OSHA Enforcement Roundup: Week of 11/20
The OSH Act of 1970 requires US employers to provide a safe, healthy workplace for every employee. Failure to comply with applicable OSHA health & safety standards can easily lead to preventable injuries and fatal accidents at workplaces of all types.
The enforcement actions highlighted below provide insight into how and why OSHA issues citations for workplace safety violations. All violations discussed are alleged only unless we say otherwise.
We withhold the names of organizations and individuals subject to enforcement to protect their privacy. Check out OSHA’s latest list of the 10 most-cited safety Standards here.
Two amputation injuries at a Wisconsin foundry led to an OSHA investigation and $234,385 in proposed penalties.
Two employees suffered fingertip amputation injuries that were allegedly related to machine guarding and energy control procedures. In both instances, the employee was using a grinder to trim parts during the casting process and had their finger caught in unguarded machinery.
OSHA cited the foundry for two repeat and six serious violations; the company was cited for similar issues in 2019 and 2021.
A prepared meal manufacturer faces $272,792 in proposed penalties following OSHA investigation.

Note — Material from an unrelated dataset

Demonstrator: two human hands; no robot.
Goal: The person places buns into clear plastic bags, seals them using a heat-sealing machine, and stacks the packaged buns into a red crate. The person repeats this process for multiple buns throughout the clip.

OSHA opened an investigation of the facility after receiving an injury report concerning an employee at the company’s Barlett, Illinois manufacturing facility. The Agency cited the company for two repeat and eight serious violations.
Allegedly, the company did not make sure that employees followed energy control procedures while servicing and maintaining equipment, nor did the company perform and document annual inspections of machine-specific lockout procedures.
The Agency cited the company for violations related to lockout/tagout training, mechanical ventilation chemical storage areas, fall hazards, confined spaces, and machine guarding.
Three companies cited by OSHA for alleged cave-in and struck-by hazards at a worksite in Middleburg, Florida.
Investigators claim three employees were working in an unprotected (i.e., without a trench box) 8’ x 55’ x 9’ trench with spoil piles on the leading edge of the trench. According to OSHA's report, the project’s general contractor stood on the trench’s edge next to the owner of another company who was sat in an excavator, also on the trench’s edge.
OSHA proposed $131,704 in total—$65,182 for the general contractor, and $33,261 each for the other two companies.